_About this task_. Entries follow. Give back exactly the lines starting at the one containing "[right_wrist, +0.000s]" and ending at the one containing "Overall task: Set", and no other lines.

_Material supplied_.
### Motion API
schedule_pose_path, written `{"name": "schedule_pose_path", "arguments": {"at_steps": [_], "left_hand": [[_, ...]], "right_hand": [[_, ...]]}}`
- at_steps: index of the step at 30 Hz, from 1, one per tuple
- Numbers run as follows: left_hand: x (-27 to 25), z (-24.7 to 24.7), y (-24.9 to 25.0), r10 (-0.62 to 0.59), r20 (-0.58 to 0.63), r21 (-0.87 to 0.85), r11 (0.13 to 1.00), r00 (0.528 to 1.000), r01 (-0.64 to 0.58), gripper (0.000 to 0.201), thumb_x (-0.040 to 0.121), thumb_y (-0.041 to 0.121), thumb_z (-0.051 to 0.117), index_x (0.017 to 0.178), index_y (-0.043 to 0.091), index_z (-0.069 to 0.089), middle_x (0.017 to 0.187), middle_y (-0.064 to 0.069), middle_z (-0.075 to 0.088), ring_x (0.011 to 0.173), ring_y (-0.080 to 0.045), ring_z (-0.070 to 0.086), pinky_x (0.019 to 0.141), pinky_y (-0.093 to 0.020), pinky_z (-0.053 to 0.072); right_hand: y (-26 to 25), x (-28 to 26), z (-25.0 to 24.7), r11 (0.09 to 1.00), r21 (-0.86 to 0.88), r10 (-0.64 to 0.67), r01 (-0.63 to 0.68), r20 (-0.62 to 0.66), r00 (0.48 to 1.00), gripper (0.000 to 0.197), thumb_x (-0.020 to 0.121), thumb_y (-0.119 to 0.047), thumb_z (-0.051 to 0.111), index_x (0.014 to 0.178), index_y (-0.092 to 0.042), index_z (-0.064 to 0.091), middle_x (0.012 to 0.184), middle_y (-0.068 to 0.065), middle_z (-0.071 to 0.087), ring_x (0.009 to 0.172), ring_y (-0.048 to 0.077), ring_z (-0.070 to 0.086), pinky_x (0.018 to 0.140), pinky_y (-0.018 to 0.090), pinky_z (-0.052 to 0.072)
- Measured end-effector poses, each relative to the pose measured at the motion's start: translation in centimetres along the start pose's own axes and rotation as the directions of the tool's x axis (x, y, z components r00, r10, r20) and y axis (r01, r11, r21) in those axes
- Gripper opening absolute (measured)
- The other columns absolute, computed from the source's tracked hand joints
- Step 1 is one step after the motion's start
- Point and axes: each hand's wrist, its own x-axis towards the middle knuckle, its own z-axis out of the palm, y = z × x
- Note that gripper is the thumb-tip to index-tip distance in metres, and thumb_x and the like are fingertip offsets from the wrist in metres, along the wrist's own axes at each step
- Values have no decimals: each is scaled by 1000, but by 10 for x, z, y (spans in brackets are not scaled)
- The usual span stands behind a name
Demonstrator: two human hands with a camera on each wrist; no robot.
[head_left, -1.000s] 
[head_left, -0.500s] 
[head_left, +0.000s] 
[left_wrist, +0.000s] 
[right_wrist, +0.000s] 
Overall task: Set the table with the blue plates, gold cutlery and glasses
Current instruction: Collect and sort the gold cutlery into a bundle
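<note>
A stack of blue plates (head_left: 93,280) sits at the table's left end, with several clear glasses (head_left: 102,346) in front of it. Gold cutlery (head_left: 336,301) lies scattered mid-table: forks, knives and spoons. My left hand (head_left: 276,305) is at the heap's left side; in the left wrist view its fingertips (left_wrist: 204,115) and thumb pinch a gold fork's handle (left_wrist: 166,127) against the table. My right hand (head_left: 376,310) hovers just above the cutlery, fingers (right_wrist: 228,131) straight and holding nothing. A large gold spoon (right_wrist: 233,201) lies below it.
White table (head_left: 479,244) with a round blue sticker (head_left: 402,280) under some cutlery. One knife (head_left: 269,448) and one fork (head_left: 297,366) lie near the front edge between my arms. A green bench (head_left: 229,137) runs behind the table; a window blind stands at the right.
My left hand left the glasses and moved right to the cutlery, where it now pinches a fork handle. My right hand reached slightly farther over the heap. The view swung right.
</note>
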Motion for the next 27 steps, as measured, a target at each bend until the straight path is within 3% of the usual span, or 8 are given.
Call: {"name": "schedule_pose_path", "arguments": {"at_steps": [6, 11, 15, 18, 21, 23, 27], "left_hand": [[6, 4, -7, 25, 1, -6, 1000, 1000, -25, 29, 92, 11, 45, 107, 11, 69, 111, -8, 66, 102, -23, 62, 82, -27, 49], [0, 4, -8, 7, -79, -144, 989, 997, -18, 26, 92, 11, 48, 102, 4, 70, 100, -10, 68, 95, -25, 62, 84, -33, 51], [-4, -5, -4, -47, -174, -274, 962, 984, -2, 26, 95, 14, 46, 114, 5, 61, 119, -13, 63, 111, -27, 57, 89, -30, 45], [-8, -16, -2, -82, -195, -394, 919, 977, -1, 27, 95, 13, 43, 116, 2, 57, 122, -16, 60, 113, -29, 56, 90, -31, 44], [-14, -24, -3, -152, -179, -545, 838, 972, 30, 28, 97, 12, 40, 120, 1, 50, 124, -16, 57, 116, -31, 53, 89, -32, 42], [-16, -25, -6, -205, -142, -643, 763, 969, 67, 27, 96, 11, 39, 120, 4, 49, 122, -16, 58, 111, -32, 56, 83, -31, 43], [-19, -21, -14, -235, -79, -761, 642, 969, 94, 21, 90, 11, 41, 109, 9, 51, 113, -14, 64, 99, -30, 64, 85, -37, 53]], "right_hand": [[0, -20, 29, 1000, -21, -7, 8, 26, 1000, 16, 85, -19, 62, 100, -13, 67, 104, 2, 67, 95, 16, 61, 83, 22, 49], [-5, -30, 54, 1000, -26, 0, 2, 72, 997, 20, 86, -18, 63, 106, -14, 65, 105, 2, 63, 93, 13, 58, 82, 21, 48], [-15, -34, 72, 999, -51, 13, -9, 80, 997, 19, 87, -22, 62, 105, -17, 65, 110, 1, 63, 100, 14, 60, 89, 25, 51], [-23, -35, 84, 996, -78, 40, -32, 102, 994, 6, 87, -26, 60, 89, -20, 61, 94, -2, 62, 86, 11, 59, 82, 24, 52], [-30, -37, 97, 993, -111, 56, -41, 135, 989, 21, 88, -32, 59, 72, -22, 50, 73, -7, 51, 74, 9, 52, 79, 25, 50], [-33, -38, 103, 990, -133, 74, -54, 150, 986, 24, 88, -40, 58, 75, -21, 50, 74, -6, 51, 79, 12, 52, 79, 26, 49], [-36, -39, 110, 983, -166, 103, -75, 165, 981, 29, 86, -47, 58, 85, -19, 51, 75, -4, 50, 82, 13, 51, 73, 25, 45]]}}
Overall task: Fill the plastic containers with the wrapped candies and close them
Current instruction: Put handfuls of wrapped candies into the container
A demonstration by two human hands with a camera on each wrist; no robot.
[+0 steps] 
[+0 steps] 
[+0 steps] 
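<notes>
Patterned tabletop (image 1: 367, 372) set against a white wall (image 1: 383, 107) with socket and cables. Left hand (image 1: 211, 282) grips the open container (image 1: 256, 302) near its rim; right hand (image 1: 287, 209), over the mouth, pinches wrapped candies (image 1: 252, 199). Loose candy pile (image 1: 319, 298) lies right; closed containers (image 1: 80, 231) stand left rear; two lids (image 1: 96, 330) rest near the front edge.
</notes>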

_Task response_.
[right_wrist, +0.000s] 
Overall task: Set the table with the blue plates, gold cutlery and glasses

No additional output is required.